### What needs to be done
Your answer should be every line from the records that contains "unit".

(Data records)
*****
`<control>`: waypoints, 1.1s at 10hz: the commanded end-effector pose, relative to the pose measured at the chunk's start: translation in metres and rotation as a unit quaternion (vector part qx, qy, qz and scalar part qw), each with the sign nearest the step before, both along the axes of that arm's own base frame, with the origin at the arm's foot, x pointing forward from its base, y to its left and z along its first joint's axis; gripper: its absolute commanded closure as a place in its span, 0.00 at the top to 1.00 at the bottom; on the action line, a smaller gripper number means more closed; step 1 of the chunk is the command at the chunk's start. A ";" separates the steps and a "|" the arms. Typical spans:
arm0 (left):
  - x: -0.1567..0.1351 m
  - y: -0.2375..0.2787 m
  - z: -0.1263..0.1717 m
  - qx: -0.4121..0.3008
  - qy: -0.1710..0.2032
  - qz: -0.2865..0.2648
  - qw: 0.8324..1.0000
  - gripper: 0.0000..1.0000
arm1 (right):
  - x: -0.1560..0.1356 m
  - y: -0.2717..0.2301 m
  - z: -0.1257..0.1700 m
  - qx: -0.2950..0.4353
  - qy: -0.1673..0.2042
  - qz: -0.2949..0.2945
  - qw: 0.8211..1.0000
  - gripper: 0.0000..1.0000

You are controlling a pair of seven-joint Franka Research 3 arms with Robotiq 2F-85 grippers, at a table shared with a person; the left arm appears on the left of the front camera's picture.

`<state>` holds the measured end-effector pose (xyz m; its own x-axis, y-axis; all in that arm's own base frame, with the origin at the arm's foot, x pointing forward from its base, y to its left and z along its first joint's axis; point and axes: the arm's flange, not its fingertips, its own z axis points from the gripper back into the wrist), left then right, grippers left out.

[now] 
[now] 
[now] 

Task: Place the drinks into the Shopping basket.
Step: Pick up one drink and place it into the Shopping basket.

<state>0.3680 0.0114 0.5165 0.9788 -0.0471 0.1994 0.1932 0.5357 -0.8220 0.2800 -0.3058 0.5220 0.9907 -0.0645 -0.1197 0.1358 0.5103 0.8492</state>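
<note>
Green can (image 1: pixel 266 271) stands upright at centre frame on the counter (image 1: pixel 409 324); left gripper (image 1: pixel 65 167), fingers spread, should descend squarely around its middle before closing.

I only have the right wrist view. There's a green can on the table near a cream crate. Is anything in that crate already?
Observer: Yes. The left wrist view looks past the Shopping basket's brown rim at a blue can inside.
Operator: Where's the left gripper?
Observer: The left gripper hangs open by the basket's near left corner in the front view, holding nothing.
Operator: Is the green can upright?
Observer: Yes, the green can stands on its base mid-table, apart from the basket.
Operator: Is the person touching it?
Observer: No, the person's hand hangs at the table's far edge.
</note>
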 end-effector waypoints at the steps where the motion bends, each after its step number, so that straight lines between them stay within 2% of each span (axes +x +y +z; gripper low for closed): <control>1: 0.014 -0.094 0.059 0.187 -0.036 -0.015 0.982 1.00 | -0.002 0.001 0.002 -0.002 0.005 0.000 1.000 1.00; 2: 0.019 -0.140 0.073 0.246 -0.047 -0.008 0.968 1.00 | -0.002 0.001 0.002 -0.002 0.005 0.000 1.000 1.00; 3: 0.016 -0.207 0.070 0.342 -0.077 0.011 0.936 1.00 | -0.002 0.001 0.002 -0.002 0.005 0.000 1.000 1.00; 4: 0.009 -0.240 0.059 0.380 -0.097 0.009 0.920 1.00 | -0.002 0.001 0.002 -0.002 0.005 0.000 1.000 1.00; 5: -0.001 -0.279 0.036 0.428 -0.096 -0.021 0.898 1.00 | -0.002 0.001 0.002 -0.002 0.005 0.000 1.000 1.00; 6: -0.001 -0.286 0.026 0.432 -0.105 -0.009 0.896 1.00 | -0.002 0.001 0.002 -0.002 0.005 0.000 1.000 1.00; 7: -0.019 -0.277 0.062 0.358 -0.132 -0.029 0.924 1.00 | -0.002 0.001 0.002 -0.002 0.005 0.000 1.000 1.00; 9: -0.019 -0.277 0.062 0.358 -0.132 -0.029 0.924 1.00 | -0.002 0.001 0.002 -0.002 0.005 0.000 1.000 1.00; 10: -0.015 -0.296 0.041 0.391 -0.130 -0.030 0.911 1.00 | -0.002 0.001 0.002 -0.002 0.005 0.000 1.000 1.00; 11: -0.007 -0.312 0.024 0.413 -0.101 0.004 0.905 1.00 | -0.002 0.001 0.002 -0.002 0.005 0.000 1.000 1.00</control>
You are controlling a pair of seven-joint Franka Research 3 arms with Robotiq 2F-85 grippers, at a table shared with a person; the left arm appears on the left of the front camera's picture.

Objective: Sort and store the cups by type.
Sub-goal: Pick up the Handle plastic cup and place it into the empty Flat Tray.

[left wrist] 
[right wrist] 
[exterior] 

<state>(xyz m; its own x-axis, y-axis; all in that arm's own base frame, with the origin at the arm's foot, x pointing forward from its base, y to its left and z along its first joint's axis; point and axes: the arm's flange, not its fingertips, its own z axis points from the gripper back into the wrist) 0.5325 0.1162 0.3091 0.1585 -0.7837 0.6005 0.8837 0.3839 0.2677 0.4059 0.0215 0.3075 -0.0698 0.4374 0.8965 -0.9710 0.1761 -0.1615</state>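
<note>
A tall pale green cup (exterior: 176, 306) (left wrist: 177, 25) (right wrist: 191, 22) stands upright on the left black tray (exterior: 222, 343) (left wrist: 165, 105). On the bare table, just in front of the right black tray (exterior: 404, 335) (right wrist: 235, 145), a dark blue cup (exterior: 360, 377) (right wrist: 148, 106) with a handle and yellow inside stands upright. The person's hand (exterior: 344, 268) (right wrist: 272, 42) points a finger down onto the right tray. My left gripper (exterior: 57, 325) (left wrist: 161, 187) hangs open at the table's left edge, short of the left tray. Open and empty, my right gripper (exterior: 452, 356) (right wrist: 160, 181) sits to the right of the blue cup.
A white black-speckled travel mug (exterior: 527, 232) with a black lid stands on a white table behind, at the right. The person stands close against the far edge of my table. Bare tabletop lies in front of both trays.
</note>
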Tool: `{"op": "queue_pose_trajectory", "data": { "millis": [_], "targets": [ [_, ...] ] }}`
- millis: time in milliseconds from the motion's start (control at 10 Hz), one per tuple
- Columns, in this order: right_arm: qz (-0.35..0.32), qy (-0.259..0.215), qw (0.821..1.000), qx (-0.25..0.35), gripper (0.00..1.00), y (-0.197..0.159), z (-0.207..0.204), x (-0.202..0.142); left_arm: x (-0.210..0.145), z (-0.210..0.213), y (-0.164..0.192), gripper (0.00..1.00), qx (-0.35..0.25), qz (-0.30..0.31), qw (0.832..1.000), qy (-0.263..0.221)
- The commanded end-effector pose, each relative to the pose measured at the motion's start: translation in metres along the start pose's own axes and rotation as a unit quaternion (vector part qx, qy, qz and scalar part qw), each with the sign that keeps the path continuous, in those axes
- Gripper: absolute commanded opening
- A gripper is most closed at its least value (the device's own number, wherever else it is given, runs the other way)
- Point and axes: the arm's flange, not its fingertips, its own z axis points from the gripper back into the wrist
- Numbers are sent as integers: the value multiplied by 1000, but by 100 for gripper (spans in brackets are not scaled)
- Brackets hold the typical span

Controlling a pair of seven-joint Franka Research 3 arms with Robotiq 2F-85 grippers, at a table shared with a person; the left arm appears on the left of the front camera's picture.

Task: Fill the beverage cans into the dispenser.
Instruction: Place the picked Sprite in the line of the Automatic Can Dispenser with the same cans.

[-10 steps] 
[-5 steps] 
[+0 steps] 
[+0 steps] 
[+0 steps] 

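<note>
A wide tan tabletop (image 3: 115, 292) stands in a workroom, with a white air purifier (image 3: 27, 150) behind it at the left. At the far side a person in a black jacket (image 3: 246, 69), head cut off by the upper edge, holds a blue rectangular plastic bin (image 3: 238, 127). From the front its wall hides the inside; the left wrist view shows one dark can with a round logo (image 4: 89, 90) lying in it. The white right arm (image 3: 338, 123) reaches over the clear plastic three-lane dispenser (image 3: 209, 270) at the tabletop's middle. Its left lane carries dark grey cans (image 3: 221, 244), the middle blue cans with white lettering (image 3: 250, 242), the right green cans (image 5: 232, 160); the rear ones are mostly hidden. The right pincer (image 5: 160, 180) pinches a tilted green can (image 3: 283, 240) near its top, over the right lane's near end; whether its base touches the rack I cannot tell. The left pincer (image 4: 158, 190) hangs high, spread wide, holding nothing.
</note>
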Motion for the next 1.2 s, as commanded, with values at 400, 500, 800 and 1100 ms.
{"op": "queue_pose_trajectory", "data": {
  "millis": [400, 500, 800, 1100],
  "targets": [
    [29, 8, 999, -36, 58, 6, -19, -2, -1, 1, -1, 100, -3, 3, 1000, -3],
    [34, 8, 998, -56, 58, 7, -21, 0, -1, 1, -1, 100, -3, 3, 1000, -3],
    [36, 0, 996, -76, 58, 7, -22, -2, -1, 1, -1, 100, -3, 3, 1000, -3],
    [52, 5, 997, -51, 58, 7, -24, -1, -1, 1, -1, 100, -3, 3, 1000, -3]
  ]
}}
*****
### Answer to the problem
`<control>`: waypoints, 1.1s at 10hz: the commanded end-effector pose, relative to the pose measured at the chunk's start: translation in metres and rotation as a unit quaternion (vector part qx, qy, qz and scalar part qw), each with the sign nearest the step before, both along the axes of that arm's own base frame, with the origin at the arm's foot, x pointing forward from its base, y to its left and z along its first joint's axis; gripper: its absolute commanded closure as a place in its span, 0.00 at the top to 1.00 at the bottom; on the action line, a smaller gripper number means more closed; step 1 of the chunk is the command at the chunk's start. A ";" separates the steps and a "|" the arms. Typical spans:
- The commanded end-effector pose, each relative to the pose measured at the motion's start: translation in metres along the start pose's own axes and rotation as a unit quaternion (vector part qx, qy, qz and scalar part qw), each with the sign that keeps the path continuous, in those axes

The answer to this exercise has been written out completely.